Leilani Dowding (born 30 January 1980) is an English former Page 3 girl, glamour model, television celebrity, and the UK representative at Miss Universe 1998.

Early life
Dowding grew up in Bournemouth, and has a younger sister Melanie. They were brought up Roman Catholic by their Filipina mother Zena, and British father Chris.
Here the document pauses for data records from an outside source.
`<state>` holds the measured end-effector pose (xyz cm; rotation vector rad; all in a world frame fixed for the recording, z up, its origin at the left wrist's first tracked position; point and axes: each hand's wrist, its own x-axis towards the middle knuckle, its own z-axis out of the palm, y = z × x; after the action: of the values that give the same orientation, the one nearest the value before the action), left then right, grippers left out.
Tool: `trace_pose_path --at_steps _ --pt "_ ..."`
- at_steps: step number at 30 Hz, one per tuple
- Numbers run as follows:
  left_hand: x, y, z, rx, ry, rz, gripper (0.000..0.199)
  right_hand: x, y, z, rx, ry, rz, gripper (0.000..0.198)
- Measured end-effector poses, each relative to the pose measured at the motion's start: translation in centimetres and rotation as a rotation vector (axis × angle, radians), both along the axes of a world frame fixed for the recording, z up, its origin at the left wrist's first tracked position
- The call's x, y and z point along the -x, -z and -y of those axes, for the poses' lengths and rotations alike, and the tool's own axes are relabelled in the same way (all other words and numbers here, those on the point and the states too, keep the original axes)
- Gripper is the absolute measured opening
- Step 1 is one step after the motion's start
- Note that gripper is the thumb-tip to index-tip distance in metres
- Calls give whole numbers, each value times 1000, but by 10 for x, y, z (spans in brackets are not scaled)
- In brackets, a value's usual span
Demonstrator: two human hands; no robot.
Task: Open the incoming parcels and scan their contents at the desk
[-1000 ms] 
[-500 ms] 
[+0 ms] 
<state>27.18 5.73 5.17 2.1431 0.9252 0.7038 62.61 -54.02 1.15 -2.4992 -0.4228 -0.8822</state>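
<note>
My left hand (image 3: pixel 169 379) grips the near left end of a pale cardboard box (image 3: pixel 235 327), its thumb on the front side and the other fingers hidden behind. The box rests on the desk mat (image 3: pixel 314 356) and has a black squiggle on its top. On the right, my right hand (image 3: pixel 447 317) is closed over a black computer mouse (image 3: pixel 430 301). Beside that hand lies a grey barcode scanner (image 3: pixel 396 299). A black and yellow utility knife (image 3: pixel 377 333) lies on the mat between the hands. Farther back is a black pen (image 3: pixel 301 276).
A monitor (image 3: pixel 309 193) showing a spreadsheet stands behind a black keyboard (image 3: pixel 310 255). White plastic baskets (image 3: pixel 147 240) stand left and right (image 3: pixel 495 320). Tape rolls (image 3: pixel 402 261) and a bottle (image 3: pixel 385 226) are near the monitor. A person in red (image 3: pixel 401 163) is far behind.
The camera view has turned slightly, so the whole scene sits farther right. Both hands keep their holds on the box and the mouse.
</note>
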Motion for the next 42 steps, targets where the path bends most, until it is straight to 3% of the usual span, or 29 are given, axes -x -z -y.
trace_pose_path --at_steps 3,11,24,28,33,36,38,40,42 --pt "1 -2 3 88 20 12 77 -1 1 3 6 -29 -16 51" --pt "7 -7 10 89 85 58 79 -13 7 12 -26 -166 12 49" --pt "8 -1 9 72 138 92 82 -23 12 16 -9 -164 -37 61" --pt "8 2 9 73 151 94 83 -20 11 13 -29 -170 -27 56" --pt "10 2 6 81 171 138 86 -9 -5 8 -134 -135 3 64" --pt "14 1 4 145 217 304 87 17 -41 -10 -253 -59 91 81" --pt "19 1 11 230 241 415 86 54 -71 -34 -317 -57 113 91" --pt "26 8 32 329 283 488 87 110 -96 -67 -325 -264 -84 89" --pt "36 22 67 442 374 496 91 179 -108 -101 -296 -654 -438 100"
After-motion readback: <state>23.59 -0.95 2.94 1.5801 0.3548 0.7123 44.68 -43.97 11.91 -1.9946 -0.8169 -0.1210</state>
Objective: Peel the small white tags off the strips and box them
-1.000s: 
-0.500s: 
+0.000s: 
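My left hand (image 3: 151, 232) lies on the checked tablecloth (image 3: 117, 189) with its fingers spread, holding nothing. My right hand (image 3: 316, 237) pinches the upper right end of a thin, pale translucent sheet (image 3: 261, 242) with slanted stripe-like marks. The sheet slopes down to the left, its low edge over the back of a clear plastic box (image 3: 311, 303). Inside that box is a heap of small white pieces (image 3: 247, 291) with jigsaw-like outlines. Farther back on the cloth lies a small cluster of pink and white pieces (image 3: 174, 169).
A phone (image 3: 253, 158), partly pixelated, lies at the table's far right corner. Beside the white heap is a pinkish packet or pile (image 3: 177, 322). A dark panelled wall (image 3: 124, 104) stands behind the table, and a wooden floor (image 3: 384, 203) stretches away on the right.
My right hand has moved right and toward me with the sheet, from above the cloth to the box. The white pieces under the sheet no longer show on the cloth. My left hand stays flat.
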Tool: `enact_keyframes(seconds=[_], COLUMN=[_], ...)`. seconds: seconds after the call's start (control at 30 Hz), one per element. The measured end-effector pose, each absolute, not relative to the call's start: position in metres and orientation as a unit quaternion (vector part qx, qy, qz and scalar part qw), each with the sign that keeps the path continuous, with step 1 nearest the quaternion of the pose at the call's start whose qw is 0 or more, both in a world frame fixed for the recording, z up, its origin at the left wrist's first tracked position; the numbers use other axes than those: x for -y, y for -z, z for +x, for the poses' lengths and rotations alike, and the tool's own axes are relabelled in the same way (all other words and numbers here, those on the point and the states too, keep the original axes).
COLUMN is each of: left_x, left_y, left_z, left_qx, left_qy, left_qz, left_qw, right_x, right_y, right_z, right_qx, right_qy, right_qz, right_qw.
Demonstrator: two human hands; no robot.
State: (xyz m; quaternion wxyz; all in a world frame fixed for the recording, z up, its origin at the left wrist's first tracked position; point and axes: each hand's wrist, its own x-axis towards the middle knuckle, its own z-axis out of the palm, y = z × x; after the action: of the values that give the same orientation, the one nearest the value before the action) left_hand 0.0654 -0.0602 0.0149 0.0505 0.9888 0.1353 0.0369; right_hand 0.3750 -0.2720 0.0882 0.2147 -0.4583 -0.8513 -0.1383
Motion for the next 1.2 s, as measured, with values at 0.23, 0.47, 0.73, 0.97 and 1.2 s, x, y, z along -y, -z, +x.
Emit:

Dowding and her sister attended St Peter's School in Bournemouth. She gained eleven GCSEs and three A-levels. She began an economics degree at Royal Holloway, University of London, in Surrey, with the intention of becoming a city trader. The then-18-year-old entered and won the 1998 Miss Great Britain competition. In  Hawaii later that year she became the first woman of Asian descent to represent Britain in the Miss Universe pageant.

Career
After her success in beauty pageants, Dowding dropped out of university to pursue a full-time modelling career. Although she had not originally considered topless modelling, she started appearing as a Page 3 girl in The Sun in 1999. Her younger sister Melanie ("Mel") Dowding also had a brief career as a model.

In 2003, she was rated #89 on the FHM Sexiest Women in The World list.

Dowding has been a guest on various television shows, modelling on the Big Breakfast and This Morning,  and appearing on Faking It, Celebrity Wrestling and Celebrity Fear Factor. She has also enjoyed a season in pantomime as Tiger Lilly in Peter Pan.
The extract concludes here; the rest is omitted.